#### [Exercise directions]
Give only the number of lines in the data that include the string "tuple".

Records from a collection
%%

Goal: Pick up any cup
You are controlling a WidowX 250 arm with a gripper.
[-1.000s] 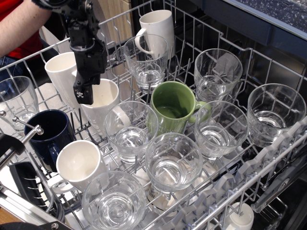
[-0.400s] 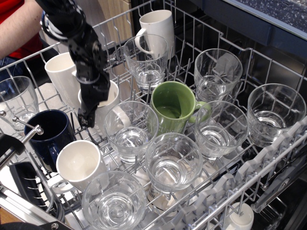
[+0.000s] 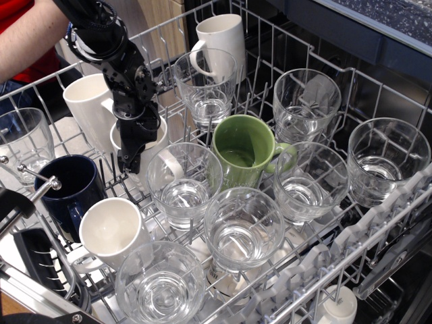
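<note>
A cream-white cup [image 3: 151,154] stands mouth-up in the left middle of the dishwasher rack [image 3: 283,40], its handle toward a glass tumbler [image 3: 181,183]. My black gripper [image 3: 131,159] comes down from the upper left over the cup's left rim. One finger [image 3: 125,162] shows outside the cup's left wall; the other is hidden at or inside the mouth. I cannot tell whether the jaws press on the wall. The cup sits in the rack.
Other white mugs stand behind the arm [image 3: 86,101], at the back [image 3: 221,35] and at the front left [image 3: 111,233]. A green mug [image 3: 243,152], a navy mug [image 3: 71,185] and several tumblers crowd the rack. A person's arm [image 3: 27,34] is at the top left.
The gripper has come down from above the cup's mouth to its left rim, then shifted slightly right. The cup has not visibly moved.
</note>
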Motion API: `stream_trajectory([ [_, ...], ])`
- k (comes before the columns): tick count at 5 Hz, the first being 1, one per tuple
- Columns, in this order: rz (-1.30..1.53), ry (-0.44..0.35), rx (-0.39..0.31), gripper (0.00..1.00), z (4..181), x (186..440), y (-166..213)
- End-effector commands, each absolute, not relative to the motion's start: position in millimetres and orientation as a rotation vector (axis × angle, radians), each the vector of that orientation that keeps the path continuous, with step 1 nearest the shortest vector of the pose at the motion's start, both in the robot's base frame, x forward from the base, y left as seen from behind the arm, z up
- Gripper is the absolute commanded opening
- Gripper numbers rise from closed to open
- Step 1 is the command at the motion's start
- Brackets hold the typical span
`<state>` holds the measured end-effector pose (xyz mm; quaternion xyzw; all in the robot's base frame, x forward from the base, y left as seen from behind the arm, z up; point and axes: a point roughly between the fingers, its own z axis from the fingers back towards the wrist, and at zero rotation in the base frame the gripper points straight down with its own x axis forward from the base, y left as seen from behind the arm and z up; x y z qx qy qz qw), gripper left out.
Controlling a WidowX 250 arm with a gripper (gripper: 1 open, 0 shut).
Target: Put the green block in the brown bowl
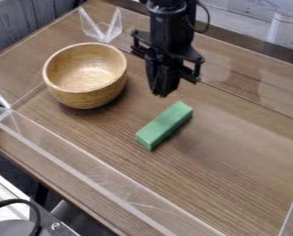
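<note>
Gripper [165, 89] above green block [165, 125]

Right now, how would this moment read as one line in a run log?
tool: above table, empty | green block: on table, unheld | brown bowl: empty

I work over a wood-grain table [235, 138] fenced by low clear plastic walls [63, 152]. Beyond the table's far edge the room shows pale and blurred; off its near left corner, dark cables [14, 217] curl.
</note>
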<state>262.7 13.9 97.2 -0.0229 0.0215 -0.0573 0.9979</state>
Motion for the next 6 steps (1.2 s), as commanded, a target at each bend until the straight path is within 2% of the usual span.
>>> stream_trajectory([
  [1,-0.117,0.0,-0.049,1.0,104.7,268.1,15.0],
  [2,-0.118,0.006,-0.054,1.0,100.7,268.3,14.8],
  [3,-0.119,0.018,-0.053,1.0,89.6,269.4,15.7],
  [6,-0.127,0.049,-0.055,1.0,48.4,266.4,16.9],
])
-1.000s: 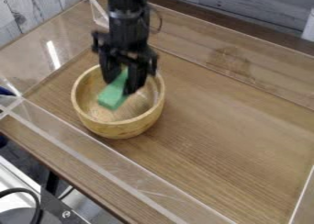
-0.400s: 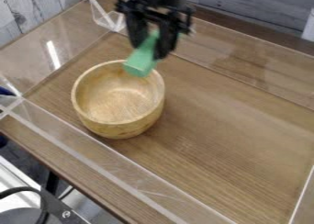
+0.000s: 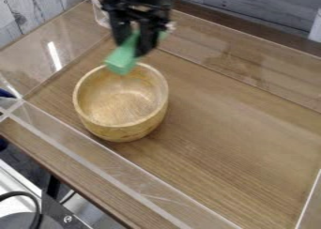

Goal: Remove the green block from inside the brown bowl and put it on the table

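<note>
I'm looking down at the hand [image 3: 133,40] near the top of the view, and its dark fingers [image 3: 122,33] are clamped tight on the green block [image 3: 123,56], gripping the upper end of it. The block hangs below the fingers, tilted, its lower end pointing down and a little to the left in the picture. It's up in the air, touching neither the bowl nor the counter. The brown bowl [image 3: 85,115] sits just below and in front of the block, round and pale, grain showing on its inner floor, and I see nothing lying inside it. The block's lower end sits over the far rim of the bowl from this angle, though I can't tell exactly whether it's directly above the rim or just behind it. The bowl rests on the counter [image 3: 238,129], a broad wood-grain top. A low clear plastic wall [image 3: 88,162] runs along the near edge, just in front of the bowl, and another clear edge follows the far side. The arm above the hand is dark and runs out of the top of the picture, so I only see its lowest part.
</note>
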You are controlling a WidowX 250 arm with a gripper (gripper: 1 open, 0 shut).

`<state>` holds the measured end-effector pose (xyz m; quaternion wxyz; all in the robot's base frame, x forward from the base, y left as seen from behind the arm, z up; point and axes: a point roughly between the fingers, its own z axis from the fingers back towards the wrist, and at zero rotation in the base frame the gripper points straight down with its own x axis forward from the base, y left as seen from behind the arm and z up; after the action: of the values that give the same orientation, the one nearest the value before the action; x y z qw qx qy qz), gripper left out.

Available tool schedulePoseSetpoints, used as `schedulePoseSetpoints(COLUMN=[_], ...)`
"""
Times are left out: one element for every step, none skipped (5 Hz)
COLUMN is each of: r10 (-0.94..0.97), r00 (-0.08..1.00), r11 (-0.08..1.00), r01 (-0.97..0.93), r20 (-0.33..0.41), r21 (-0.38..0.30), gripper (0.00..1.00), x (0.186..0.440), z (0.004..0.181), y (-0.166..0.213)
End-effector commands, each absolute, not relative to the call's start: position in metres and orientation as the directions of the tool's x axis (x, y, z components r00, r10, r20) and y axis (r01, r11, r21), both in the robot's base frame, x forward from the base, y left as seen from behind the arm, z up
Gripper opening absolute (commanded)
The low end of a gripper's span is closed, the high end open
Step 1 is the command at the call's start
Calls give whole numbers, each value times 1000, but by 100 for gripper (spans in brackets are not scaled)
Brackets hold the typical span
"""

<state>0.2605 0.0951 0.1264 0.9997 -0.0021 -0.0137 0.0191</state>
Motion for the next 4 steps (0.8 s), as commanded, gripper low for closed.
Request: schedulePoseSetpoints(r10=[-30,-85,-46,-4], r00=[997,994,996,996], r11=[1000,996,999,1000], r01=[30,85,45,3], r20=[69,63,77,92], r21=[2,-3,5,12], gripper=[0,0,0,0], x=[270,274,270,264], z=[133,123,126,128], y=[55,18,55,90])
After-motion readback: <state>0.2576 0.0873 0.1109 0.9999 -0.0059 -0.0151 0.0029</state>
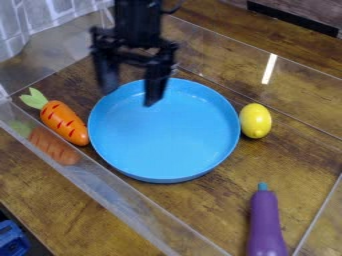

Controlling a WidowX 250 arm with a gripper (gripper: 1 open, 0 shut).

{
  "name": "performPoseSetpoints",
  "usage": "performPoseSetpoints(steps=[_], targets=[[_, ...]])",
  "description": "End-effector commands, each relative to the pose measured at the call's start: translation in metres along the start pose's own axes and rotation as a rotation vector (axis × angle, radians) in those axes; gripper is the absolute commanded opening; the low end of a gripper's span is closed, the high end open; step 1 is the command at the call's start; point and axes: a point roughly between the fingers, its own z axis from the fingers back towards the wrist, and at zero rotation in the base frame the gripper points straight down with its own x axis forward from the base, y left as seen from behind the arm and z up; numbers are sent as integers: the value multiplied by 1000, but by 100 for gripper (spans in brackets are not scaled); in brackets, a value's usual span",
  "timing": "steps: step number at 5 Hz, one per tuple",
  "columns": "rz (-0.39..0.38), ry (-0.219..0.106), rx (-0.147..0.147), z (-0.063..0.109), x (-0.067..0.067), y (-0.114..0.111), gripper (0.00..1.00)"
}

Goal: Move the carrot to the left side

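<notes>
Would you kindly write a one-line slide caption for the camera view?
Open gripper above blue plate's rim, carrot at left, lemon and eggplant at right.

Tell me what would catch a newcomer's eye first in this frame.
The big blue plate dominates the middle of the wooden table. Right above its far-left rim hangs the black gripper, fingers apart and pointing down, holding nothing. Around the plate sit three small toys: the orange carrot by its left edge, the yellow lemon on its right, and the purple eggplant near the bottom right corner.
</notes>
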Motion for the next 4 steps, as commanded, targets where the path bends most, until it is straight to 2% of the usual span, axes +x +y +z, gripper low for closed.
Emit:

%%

#### [Answer to this exercise]
2